Garden Diary - October 2012

Sunday, 14 October 2012
A Visit to Innisfree, Part I


Once upon a time, rather long ago, I used to teach at the Cary Arboretum in Millbrook, New York. We lived in Connecticut then, and the drive was not especially onerous. Nearby is the garden of Innisfree. Paul and I would occasionally drive there to walk the grounds. Especially in October we'd take a thermos of tea, some cookies and apples. Stroll, sit in the Adirondack chairs, pause and relax in the peaceful setting. Then we moved to New Jersey and the ride is too long to do this any more. Sadness.

But then I had a revelation. Wappinger Falls, New York where I was staying with Anne Spiegel (see here) is less than 20 miles from Innisfree. In the wrong direction for my homeward journey but so what. Happy, happy. Off to Innisfree I will go.

Innisfree is a garden, a landscape, a contemplative garden. There's a path
around the lake. Steps leading up to a terrace. A natural looking landscape,
with additions. Water, rills, and trickles spilling over ledges. Massive stones.
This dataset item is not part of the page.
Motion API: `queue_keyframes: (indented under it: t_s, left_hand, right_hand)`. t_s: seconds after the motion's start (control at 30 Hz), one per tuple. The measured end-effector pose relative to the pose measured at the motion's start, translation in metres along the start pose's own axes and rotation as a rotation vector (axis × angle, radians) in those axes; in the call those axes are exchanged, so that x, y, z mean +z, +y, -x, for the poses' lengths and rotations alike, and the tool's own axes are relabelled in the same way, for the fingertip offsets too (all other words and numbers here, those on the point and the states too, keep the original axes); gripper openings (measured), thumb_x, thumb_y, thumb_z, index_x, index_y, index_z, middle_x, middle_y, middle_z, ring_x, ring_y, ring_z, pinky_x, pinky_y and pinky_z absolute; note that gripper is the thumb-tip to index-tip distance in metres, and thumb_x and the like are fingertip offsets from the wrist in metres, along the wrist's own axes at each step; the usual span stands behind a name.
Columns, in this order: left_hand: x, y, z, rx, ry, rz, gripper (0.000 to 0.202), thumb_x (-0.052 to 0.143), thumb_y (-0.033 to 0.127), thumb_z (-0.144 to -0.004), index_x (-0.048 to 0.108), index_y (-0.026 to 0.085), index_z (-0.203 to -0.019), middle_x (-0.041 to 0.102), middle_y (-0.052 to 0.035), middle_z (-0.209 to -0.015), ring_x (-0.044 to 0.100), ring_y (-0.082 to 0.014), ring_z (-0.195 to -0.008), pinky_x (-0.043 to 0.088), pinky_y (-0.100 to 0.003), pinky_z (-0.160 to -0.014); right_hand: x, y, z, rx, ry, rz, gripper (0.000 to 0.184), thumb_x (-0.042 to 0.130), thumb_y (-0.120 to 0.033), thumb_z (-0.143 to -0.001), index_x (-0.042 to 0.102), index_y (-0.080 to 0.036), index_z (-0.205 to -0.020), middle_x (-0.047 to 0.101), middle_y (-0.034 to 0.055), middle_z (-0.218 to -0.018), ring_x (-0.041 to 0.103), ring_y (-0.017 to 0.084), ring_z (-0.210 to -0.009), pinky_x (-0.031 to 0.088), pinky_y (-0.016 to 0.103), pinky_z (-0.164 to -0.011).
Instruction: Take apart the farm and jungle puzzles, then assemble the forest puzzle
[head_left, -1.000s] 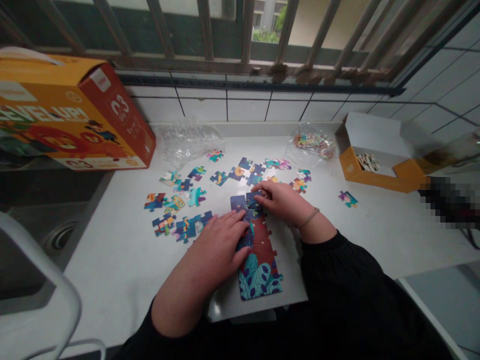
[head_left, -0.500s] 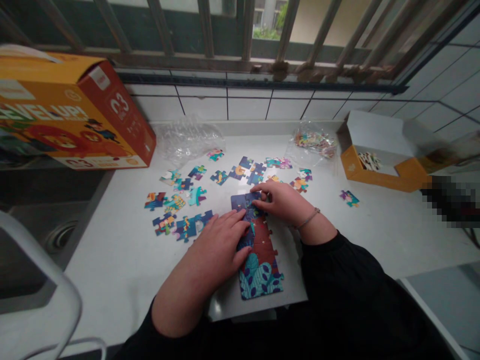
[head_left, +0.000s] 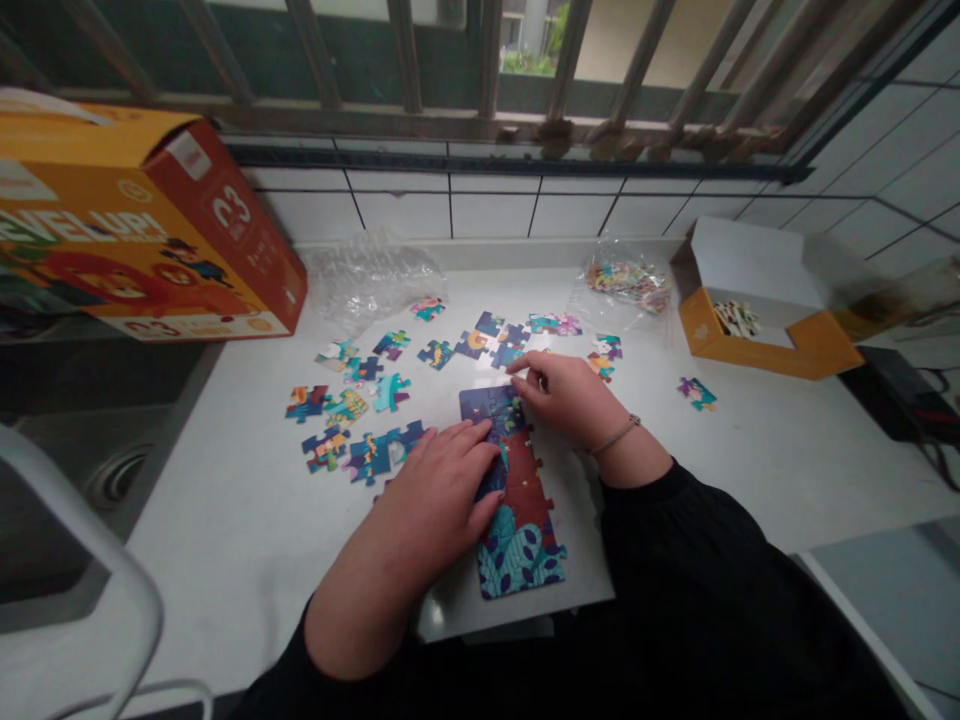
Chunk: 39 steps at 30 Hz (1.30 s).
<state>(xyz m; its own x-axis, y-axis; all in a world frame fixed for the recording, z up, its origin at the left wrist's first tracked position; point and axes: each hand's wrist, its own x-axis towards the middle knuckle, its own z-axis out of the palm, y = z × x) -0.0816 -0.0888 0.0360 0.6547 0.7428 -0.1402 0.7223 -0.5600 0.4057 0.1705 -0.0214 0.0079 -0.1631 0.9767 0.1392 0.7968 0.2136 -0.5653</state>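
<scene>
A joined strip of jigsaw pieces (head_left: 517,520) lies on the white counter (head_left: 247,520) in front of me, dark blue at the top and teal leaves at the bottom. My left hand (head_left: 442,490) lies flat and open on the strip's left side. My right hand (head_left: 570,400) is at the strip's top right corner, its fingers loosely bent and apart, the index fingertip touching the loose pieces (head_left: 506,352) just beyond. I see nothing held in it. More loose pieces (head_left: 352,400) are scattered to the left.
A big orange puzzle box (head_left: 150,240) stands at the back left beside a sink (head_left: 112,470). A clear empty bag (head_left: 375,275), a bag of pieces (head_left: 626,280) and an open orange tray box (head_left: 757,330) sit along the tiled wall. One stray piece (head_left: 696,393) lies right.
My right hand has slid a little away from me, off the strip's top piece to its upper corner and the loose pieces. My left hand has stayed flat on the strip.
</scene>
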Motion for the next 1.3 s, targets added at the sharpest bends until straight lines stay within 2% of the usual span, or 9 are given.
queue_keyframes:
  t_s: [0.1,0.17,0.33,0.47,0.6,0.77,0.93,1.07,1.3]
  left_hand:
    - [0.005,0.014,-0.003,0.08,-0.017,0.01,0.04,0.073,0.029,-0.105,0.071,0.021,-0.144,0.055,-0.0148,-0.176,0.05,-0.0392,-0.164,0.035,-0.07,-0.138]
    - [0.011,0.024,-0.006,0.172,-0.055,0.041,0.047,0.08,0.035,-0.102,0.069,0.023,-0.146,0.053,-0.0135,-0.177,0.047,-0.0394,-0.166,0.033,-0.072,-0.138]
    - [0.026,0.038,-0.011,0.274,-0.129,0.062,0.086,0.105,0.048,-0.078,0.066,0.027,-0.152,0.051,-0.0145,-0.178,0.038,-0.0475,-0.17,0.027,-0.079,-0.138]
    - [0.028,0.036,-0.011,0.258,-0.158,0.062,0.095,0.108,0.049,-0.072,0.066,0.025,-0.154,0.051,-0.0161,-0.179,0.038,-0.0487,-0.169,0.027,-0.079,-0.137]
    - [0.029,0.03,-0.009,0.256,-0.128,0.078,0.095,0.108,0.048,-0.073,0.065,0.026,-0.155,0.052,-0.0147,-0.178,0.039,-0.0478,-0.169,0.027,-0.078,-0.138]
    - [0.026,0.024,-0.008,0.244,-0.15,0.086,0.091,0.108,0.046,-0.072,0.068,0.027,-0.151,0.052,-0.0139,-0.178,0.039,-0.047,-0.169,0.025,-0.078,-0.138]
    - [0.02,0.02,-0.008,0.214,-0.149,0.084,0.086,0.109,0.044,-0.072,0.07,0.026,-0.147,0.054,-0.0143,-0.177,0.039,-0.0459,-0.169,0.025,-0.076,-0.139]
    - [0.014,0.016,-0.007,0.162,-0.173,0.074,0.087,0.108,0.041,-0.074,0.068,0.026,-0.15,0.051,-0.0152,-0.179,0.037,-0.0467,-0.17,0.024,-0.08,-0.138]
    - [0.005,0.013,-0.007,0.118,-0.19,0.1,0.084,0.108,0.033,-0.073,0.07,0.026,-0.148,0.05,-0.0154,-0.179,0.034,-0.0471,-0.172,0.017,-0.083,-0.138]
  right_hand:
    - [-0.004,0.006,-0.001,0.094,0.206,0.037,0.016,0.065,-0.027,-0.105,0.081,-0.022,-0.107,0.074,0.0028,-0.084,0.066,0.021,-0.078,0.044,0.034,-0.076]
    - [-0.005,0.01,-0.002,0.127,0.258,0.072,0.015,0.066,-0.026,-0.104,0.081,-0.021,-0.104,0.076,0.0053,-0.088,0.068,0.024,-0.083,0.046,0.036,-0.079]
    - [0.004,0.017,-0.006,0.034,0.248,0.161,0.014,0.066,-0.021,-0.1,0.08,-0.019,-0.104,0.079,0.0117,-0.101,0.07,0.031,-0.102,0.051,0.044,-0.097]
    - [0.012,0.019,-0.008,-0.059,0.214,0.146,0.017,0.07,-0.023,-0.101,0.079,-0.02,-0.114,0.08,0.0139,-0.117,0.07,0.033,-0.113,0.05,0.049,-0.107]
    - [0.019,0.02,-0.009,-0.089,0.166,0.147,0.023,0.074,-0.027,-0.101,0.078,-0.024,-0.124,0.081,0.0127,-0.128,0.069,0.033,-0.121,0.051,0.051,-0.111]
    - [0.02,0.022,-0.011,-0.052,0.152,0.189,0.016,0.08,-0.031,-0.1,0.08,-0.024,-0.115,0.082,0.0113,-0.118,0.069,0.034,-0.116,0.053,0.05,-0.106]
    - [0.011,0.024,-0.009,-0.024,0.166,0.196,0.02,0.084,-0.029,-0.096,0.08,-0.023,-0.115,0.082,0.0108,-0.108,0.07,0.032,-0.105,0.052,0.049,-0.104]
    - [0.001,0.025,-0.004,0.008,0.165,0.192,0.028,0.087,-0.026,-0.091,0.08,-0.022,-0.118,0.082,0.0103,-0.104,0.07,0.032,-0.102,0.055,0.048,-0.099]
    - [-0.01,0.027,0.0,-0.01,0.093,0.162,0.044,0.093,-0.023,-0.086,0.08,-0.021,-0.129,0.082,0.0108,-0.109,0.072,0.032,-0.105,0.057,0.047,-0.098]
From the parking area there is a gently sloping path up a knoll with a vista over Tyrrel Lake.
Simple wooden picnic tables and benches, weathered to silver-gray, offer the first of many
places that invite you to pause, to slow down and relax. Innisfree is a very calming place.

The path circles the lake. Whichever way I go will return me to my starting point. Shall I first turn left, or right?
Right, I decide. That will bring me through the more landscaped portion of Innisfree on
the outward journey, the more natural portion for my return.

This year the autumn colors are soft, shades of yellow, muted orange.
Not so much the vivid reds brought by warm days and cool nights.

. . . .

The air is clean in Millbrook, easy to tell by the abundance of lichens dappling the rocks. A special rock, placed on display.

Autumn's other name is fall, and fall the leaves do, cascading down this outcrop like a river.

Water trickles down a slope, pauses, then trickles over the moss-covered lip of stone quietly
echoing in the small chamber like the sound box of a master's violin. Hush, and you can hear it.

Plants are very happy with the rocks as partners. A modest sized hosta with rich emerald green
leaves (not huge, or variegated, just plain green) nestles between two irregular stone steps.

Clearly here for some length of time a weeping spruce drapes its branches, like a friendly arm, over a rock.

There is a terrace above the lake, that dates back to the 1930s. Towards the rear
burrowing back into the hillside is the Circular Grotto. I look at the two stones
that veil its opening and find myself thinking, dragon and phoenix. Perhaps.

Here and there around the lake are small groves of special trees,
such as these six columnar Ginkgo biloba 'Princeton Sentry'.

To the left of the gingko as I come up to them is a geometric column, if that's the right term.
Rust red, with a shadowed channel down each side, and a veil of water mist scattered by
the slightest whisper of air, torn into streamers by anything stronger. There, yet transient.

Up on the terrace some yellow chairs offer a place to sit, one that's easily rearranged.

A simple post-and-beam support for Ampelopsis brevipedunculata, porcelain berry vine
with clusters of berries in green, turquoise, and purple all at the same time. Too bad it's invasive.
Birds eat them, then distribute the seeds as they fly, perch, and poop. A pity, as it is a pretty vine.

There are stepping stones up here, like this marvellous octagonal one of carved stone.

And a magnificent dragon. But who would be so crass as to step on him!

A venerable oak, weary with the weight of years and branches as massive as other trees.
Assistance has been provided to the lowest ones, with props to support their sagging weight.

And beneath their shelter, a row of four Adirondack chairs. Come. Sit. Enjoy the view. Relax.

It seems an oxymoron, a deciduous evergreen tree. But that's what a larch will do,
turn color to a warm foxy hue, and then drop its needles to winter with bare branches.

I've come halfway round now. Ahead is the bridge across Tyrrel Lake.